Elsewhere in the region, notably around the town of Tokaj, are other outstanding single vineyard sites, or ‘dulos.’ A dulo is defined as a ‘geographically and climatically uniform growth place that is clearly demarcated and designated in VINGIS (Hungary’s viticultural geographical information system), and is registered for the purpose of grape-growing.’ These vary in size from 11 hectares (Lapis) to 165 hectares (Rany). Mad boasts 27 of the 44 registered dulos, wich spread across 27 towns and villages.

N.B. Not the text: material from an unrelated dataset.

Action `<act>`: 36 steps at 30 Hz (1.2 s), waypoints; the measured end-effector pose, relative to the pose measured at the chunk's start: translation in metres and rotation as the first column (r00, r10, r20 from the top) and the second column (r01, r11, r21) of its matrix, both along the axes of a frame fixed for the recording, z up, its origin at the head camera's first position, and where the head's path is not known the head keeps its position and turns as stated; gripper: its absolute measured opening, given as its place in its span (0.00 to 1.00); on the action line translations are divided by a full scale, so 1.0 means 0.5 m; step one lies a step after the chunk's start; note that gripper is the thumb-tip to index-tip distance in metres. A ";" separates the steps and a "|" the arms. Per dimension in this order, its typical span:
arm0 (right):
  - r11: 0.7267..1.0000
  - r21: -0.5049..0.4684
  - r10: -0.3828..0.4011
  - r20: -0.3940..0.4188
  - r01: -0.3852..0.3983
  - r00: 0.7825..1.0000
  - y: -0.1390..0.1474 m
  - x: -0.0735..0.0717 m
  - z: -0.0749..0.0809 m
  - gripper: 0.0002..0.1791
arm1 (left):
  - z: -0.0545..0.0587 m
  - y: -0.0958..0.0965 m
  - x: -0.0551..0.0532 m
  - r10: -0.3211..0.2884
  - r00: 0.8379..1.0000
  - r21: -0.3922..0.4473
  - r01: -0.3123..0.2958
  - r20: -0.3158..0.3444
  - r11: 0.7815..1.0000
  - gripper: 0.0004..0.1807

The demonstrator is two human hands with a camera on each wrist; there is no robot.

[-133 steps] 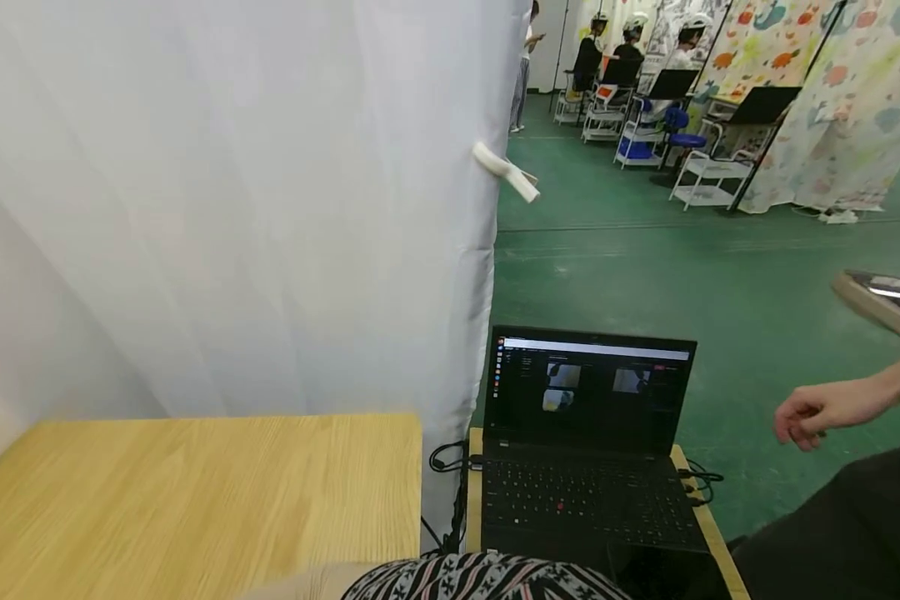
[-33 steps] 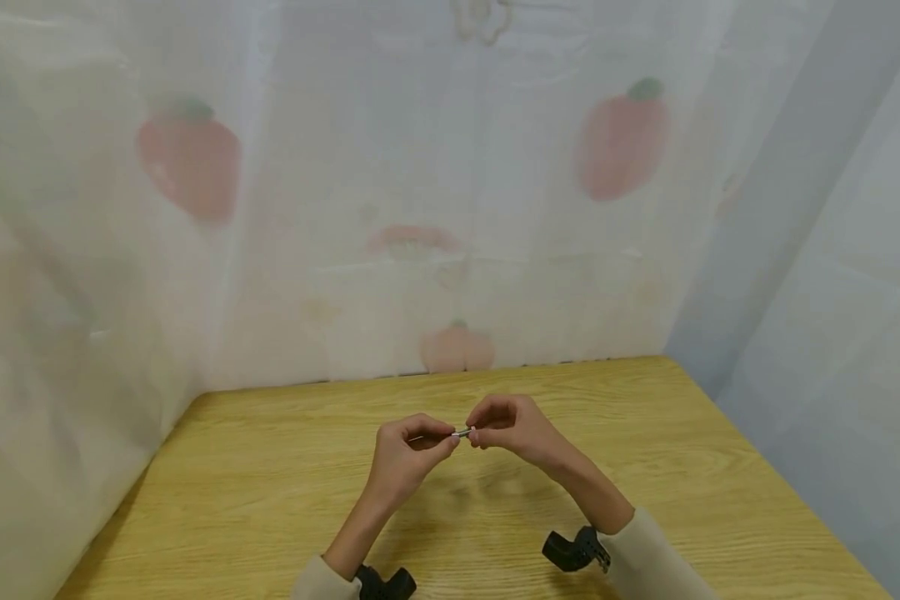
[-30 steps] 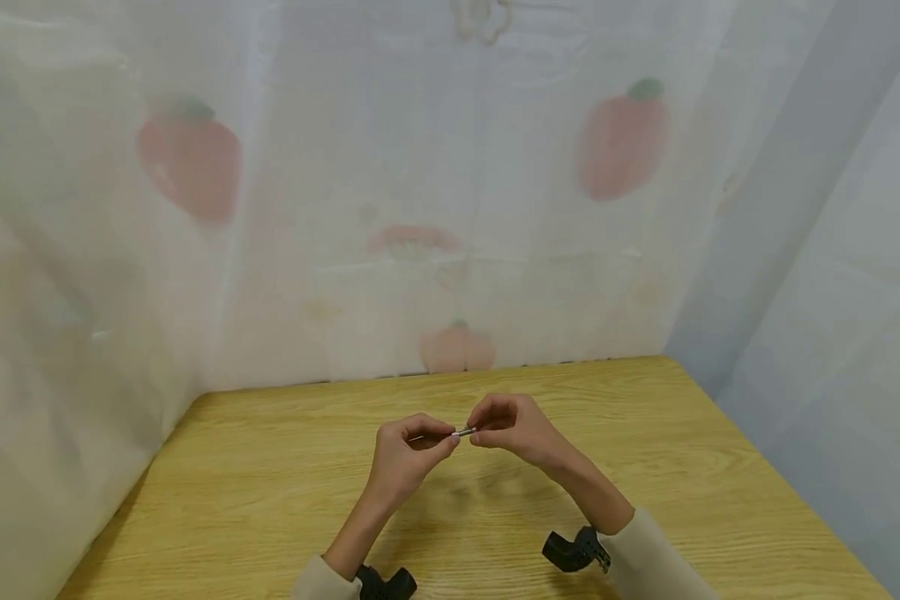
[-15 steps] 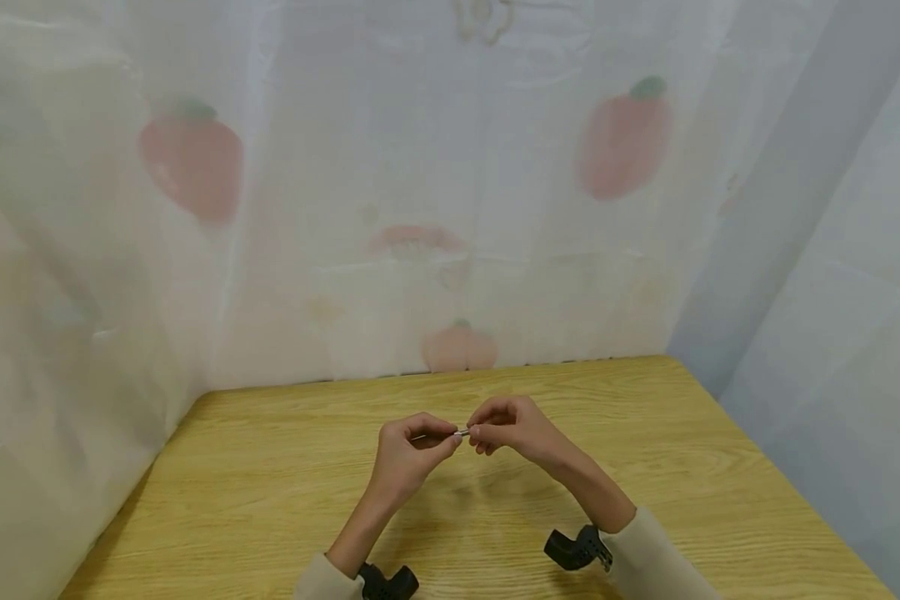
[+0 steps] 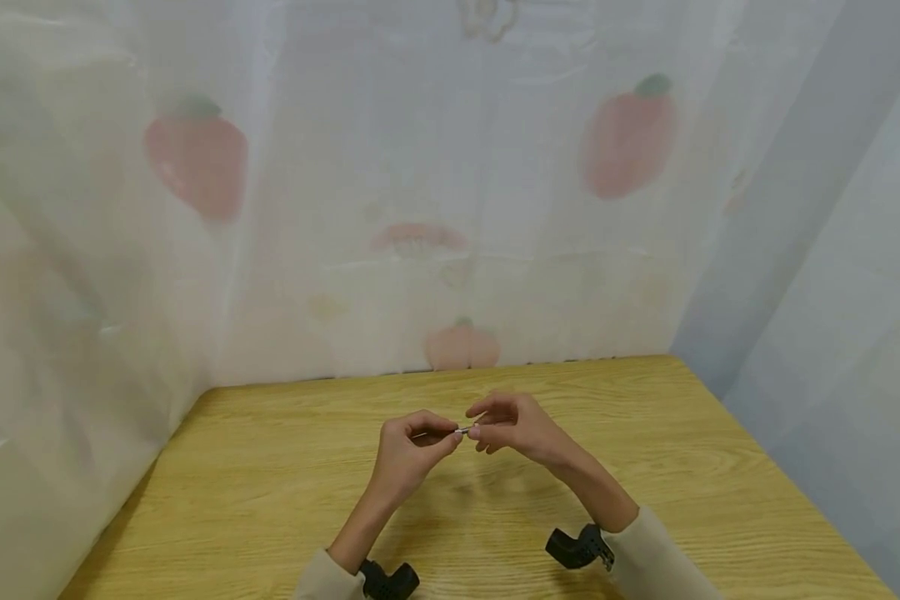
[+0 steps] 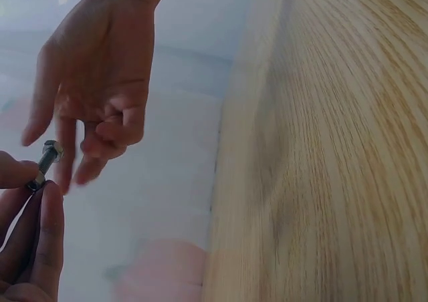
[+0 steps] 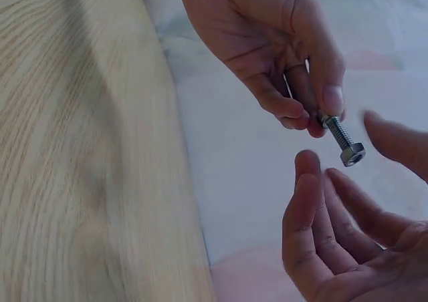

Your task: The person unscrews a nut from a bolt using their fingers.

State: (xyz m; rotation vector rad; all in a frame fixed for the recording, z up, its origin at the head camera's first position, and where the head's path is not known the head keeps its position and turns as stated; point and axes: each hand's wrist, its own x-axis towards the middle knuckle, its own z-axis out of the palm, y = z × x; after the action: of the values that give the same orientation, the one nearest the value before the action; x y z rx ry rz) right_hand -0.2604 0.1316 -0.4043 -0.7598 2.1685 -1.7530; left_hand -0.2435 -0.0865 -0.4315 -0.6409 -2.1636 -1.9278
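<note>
In the head view my left hand [image 5: 405, 454] pinches a small silver bolt [image 7: 340, 133] between thumb and fingertips above the table. The right wrist view shows its threaded shank slanting out of the left fingers [image 7: 332, 100], with a hex nut [image 7: 353, 155] at the free end. The bolt's other end is partly hidden by the left fingertips. My right hand [image 5: 521, 432] is around the nut end, its thumb and fingers spread apart. A gap shows between the right thumb [image 7: 398, 143] and the nut in the right wrist view.
Beneath both hands lies a light wood-grain table [image 5: 270, 500]. Pale curtains [image 5: 450, 167] printed with fruit hang along the back and left, and a plain whitish one [image 5: 847, 333] on the right. Each wrist wears a black camera mount [image 5: 579, 547].
Several seconds ago the head view faced a laptop and a green floor. Since about a second ago, my right fingers have spread from the bolt's end; the left hand keeps its pinch.
</note>
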 end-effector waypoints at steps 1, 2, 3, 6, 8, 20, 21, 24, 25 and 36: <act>1.000 0.015 0.001 0.022 -0.001 1.000 0.000 0.000 0.000 0.17 | 0.000 0.000 0.000 -0.001 1.000 -0.003 0.001 -0.007 1.000 0.07; 1.000 0.020 0.004 0.038 -0.004 0.999 0.000 -0.001 0.000 0.17 | 0.000 0.000 0.000 -0.002 1.000 -0.005 0.002 -0.013 1.000 0.07; 1.000 0.018 0.008 0.050 -0.009 0.999 0.000 -0.001 -0.001 0.17 | 0.000 0.000 0.000 -0.004 1.000 -0.006 0.004 -0.019 1.000 0.06; 1.000 -0.005 0.018 0.030 -0.018 0.999 0.001 -0.003 -0.004 0.17 | 0.000 0.000 0.000 -0.006 1.000 -0.002 0.006 -0.029 1.000 0.06; 1.000 -0.023 0.011 -0.004 -0.011 1.000 0.002 -0.003 -0.005 0.15 | 0.001 0.000 0.001 -0.004 1.000 0.002 0.004 -0.022 1.000 0.06; 1.000 0.012 0.016 0.030 -0.017 0.999 0.002 0.003 0.006 0.18 | 0.001 0.002 0.000 -0.005 1.000 0.001 0.005 0.010 1.000 0.07; 0.999 0.020 0.024 0.045 -0.025 0.999 0.002 0.002 0.006 0.18 | 0.001 0.002 -0.001 -0.005 1.000 0.002 0.005 0.005 1.000 0.07; 0.999 0.005 0.048 0.051 -0.048 0.998 0.003 -0.001 0.003 0.18 | -0.001 0.003 -0.002 -0.002 1.000 0.002 0.002 -0.005 1.000 0.07; 0.999 -0.009 0.048 0.038 -0.048 0.998 0.003 -0.001 0.002 0.17 | -0.001 0.003 -0.002 -0.002 1.000 0.003 0.002 -0.001 1.000 0.07; 1.000 -0.030 -0.008 -0.006 0.008 1.000 0.002 0.004 0.004 0.19 | -0.001 0.001 -0.002 -0.010 1.000 0.005 0.010 0.019 1.000 0.08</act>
State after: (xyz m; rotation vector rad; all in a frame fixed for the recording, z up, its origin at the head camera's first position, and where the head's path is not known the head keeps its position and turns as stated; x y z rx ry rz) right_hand -0.2584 0.1328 -0.4022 -0.7648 2.1567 -1.7932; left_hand -0.2446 -0.0860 -0.4323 -0.6355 -2.1706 -1.9515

While dry Furmint from Tokaj is notable for its shrill acidity and lemon pith notes, as well as salty minerality from the region’s volcanic soils, Hárslevelű also possesses vibrant acidity along with strong citrus flavours. The two grapes are used for sparkling wines, on their own or in a blend. The use of 100% Furmint is favoured, with one of Tokaj’s most highly regarded winemakers, Zoltan Demeter, employing it for his superb Pezsgo 2017 which spent 60 months on the lees. Savage Selection stocks it with a retail price of £42.
Of the 5,300 hectares under vine in Tokaj, 64% is planted to Furmint, 19% to Hárslevelű, 11% to Yellow Muscat, and 6% to Koverszolo, Zeta and Kabar. The first three are the mainstay of Tokaj’s sweet wines, with Furmint particularly susceptible to noble rot and Hárslevelű offering delicate, honey-like aromas. Yellow Muscat provides elegance and spiciness. Some producers use small amounts of the others, though Royal Tokaji produces a sweet single varietal Kabar.
With 105 hectares under vine, Royal Tokaji is amongst the biggest producers in the region. Their wines are widely available in the UK. Mate Varga is head winemaker, and Peter Majoros in charge of viticulture, while the capable Charlie Mount, a Briton, presides as chief executive. “We love making the dry wines, where purity, finesse and precision is what we seek,” Mount told me, “but our number one focus is on Aszu berries.” He revealed that just over half of the company’s vineyards lie in the first growths of Szent Tamas, Betsek and Nyulaszo and in the ‘great’ first growth of Mezes Maly. Royal Tokaji produces dry Furmint and late harvest wines every year, but Azsu only in the very best years and the legendary Essencias in absolutely exceptional years. As much as 40kg of shrivelled Aszu berries is required for each 37.5cl bottle of Essencia. The 2009 Essencia (581 g/l RS, TA 11.83 g/l) was not bottled till August 2017 and came in at 2% abv.
Dobogo’s outstanding wines are imported into the UK by Liberty. Winemaker and co-owner Attila Domokos has five hectares around Mad – notably in Szent Tomas, Uragya and Betsek. He embraces biodynamic principles, using no insecticide and adding SO2 just prior to bottling. While he admits winemaking was a ‘hobby’ when he made his first vintage in 2003, he is now one of the region’s most dynamic winemakers. “We have easy or difficult vintages – not much in between,” he mused. “Extreme weather or too much rain like in 2015 when we lost 50% of the crop.” Best known for his botrytised Azsu 6 Puttonyos and ‘Mylitta’ noble late harvest labels, Domokos was the first to plant Pinot Noir in the region – in Uragya in 2005.